These fluid interactions, which sought, like the skeins of wool, to transcend the strictures of cages and other official mechanisms of control, also pervaded the video images. Reflecting the soundscape, they were perceived simultaneously as a flickering, slowly moving mass. Yet the discrete images—mostly of women, among them the artist herself—took turns engaging the viewer: first one, then another, and another. This dynamic attention shifting, along with the multiple sound and image sources perceptually in motion through the space, elaborately combined to evoke a street scene. The videos were another element incorporated from the earlier installation for the Havana Biennial, as well as from a 1999 video installation, Not Just Another Day, that showed images of Campos-Pons with heavily white-powdered features. In the interview with Coussonnet, Campos-Pons described them as “interviews we made with the families from poor districts, where people talk about important things for Cuba,” and which were meant to provide a narrative to play against the “background poetic music” of the street criers, giving “another dimension to the artwork” (Cloussonnet 2012). As they blended into the installation, they emerged as sounds of everyday urban domestic life—as the cacophony of random people of varying ages and genders, conversing, calling, communicating, and hoping. Their stories underscored their hopes for the future, their struggles for survival, and their uneasy negotiations with the Cuban economic system. The overall impact was that domestic lives flowed in and out of each other, in a seemingly random way, adding to a collective portrait of urban everydayness that energized the public spaces of a dense urban neighborhood. While most of the elements of the installation were static, the moving images and the temporal motion of sound from source to source imparted a sense of motion, suggesting a condition of flux and indeterminacy.

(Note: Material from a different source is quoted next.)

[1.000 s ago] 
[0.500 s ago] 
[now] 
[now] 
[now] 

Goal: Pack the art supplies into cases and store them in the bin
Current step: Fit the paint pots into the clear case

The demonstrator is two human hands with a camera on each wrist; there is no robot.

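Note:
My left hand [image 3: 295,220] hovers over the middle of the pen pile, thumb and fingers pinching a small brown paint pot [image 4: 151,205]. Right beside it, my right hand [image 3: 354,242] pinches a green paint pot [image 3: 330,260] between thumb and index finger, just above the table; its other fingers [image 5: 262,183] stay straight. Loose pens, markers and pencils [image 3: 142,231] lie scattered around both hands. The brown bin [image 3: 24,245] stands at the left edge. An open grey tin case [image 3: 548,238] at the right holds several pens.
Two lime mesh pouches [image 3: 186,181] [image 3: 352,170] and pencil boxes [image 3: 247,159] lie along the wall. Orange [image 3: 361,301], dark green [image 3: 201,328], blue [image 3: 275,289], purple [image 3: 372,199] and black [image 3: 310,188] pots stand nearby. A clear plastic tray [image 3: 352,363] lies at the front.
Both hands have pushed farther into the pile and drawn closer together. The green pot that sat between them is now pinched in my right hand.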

In this fragmentary portrait of an urban neighborhood, Campos-Pons returned to preoccupations with the reconstruction of communities that she had addressed in early works like Growing Up in a Slave Barrack: A Town Portrait (1994), where she sought to reflect “on the importance of public space in the configuration of memory and personal narrative” in her home town of Matanzas (Martín-Sevillano 146). Concerned with the central role race and forced labor have played in Cuban history and culture, 53+1=54+1=55/Letter of the Year­ evoked race and its complexities through both the choice of interviewees and the nature of the stories they tell. Above all, race is addressed in the repeated videos of Campos-Pons herself, her white-powdered face a reminder both of the history and legacy of slave labor in the Caribbean. This legacy is underscored by the direct allusion to Santería in the title of the project: 53+1=54+1=55/Letter of the Year­. The “Letter of the Year” is drawn by babalawos (Santería priests) through divination in the hours between the evening of December 29 and the morning of January 1. Based on a skilled interpretation of the teachings of the Odu, the sacred narratives of Orula, the master diviner, it is meant to guide practitioners of the Regla de Ocha (as Santería is known to its practitioners) during the coming year. The allusion to the “Letter of the Year,” which links the concept behind the art installation to the importance of Santería as a guiding force in the urban communities partially reconstructed in the project, was underscored by Campos-Pons during an unannounced performance at the Piazza San Marco that preceded the opening of the Cuban pavilion in Venice. Dressed in an elaborate costume that combined Chinese, Spanish, and Afro-Caribbean elements with a birdcage-like headdress, she was accompanied by Los Hermanos Arango, a band of Cuban musicians dressed as angels, with whom she performed call-and-response Yoruba chants and Abakuá dances. The Abakuá is an African-derived confraternity and magicoreligious esoteric society that is (ironically) closed to women. Their public presence is established only through the Abakuá dance, performed on January 6, the Feast of the Epiphany, and by their elaborate costumes, echoed in Campos-Pons’s sumptuously syncretic dress.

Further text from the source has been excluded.